Chapter 14, Problem 3P

To determine

The density of white dwarfs of masses $1.0M_0$ and $1.4M_0$.

Answer to Problem 3P

The density of white dwarfs of masses $1.0M_0$ and $1.4M_0$ are $1.39\times {10}^9\text{kg}/{\text{m}}^{\text{3}}$ and $1.95\times {10}^9\text{kg}/{\text{m}}^{\text{3}}$ respectively.

Explanation of Solution

Necessary data is obtained from problem 1.

Write the empirical relation between mass and radius of star.

    $\frac{R_1}{R_2}={\left(\frac{M_2}{M_1}\right)}^{\frac{1}{3}}$        (I)

Here, $R_1,R_2$ are the radii of stars and $M_2,M_1$ are the masses.

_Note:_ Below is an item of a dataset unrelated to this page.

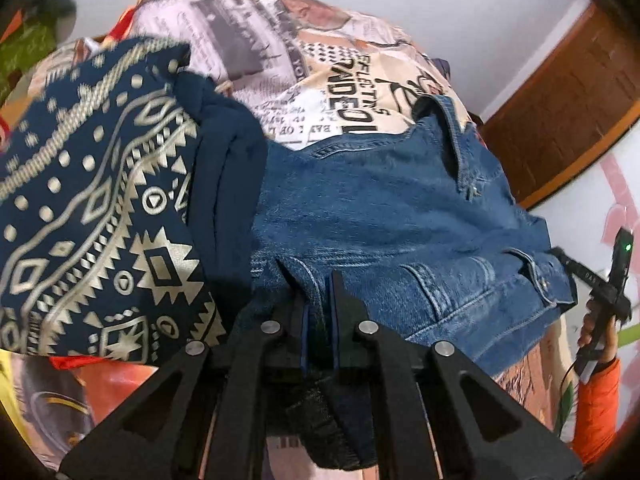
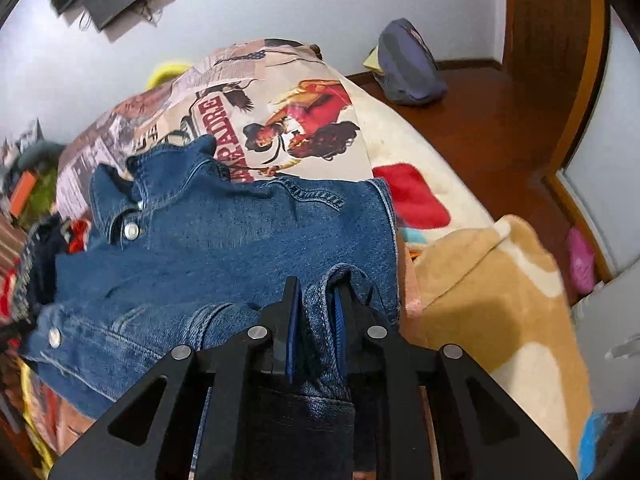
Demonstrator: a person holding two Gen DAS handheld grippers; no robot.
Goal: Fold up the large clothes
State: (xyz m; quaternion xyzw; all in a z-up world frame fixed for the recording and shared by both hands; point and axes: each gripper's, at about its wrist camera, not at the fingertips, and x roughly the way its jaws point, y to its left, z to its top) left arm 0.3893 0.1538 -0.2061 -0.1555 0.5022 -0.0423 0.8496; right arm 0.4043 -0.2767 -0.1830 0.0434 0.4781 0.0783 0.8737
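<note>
Denim jacket [image 1: 384, 216] lying across the printed bedspread [image 1: 320, 76], the landmark for all positions here. Left gripper [image 1: 322, 300]: fingers clenched on a raised fold of denim at the jacket's near edge. Right gripper [image 2: 316, 308]: fingers likewise pinched on a bunched denim fold at the near edge of the denim jacket [image 2: 224, 240], close to its right-hand hem.

In the right wrist view the collar and two metal buttons lie toward the left of the jacket; the far hem ends on the bedspread [image 2: 280, 120], with bare printed surface open beyond it. Right of the jacket, a tan and cream blanket [image 2: 492, 300] abuts the bedspread's edge, and wooden floor [image 2: 480, 120] lies past it, bearing a grey bag [image 2: 408, 64].

In the left wrist view a navy patterned cloth [image 1: 96, 200] crowds the jacket's left edge, touching it; the jacket's far edge leaves bedspread exposed. The person's other hand, in an orange sleeve [image 1: 596, 400], appears at the right margin.
</note>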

Write the relation between mass and density.

    $\rho =\frac{m}{V}$

Here, $\rho$ is the density, $m$ is the mass, and $V$ is the volume of H1 cloud.

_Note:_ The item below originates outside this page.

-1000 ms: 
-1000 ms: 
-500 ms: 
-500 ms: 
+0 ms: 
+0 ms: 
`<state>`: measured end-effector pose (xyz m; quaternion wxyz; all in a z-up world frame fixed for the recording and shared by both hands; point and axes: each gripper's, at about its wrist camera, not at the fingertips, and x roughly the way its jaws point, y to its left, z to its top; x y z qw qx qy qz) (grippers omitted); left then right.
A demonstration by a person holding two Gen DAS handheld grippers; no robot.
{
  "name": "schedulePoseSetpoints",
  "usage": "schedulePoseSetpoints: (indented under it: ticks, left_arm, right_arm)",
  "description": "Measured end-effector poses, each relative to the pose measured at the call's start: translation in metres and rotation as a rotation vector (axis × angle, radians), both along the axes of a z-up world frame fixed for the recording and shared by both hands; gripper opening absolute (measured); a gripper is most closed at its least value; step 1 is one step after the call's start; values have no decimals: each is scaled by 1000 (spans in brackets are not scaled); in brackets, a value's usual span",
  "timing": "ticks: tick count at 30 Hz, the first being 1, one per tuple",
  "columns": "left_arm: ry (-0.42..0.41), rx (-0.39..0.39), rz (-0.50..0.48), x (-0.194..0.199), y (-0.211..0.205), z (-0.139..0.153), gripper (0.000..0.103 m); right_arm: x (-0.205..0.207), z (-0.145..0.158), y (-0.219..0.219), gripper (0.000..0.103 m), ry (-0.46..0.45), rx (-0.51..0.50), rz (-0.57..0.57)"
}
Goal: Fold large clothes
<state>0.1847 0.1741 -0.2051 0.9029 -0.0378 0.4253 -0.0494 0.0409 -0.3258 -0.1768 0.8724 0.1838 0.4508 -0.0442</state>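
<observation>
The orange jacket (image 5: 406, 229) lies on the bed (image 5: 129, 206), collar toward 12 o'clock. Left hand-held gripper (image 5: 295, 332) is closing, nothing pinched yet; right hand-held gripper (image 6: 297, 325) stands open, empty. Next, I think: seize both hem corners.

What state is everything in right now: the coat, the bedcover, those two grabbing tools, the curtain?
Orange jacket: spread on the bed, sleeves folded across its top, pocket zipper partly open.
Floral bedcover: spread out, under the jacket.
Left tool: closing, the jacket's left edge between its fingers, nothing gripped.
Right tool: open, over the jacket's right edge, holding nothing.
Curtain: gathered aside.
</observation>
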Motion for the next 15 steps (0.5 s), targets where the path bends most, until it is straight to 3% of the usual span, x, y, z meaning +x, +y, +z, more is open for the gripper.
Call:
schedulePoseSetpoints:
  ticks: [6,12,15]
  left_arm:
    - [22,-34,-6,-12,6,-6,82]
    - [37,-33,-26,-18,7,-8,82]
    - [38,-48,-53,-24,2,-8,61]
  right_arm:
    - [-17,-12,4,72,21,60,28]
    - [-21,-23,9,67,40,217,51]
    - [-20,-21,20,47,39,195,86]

Write the equation to find $V$.

    $V=\frac{4}{3}\pi R^3$

Here, $R$ is the radius.

Rewrite the equation for $\rho$ by substituting the above relation for $V$.

    $\begin{array}{c}\rho =\frac{m}{\frac{4}{3}\pi R^3}\\ =\frac{3m}{4\pi R^3}\end{array}$        (II)

Rewrite the above equation by substituting $1.0M_0$ for $m$ and replace $R$ by $R_1$.

    $\rho =\frac{3\left(1.0M_0\right)}{4\pi R_1^3}$        (III)

Here, $M_0$ is the solar mass.

Rewrite equation (I) by substituting $1.4M_0$ for $m$ and replace $R$ by $R_2$.

    $\rho =\frac{3\left(1.4M_0\right)}{4\pi R_2^3}$        (IV)

Conclusion:

Case 1: Radius corresponds to $1.0M_0$.

Substitute $7000\text{km}$ for $R_1$, $0.75M_0$ for $M_1$ and $1.0M_0$ for $M_2$ to find $R_2$.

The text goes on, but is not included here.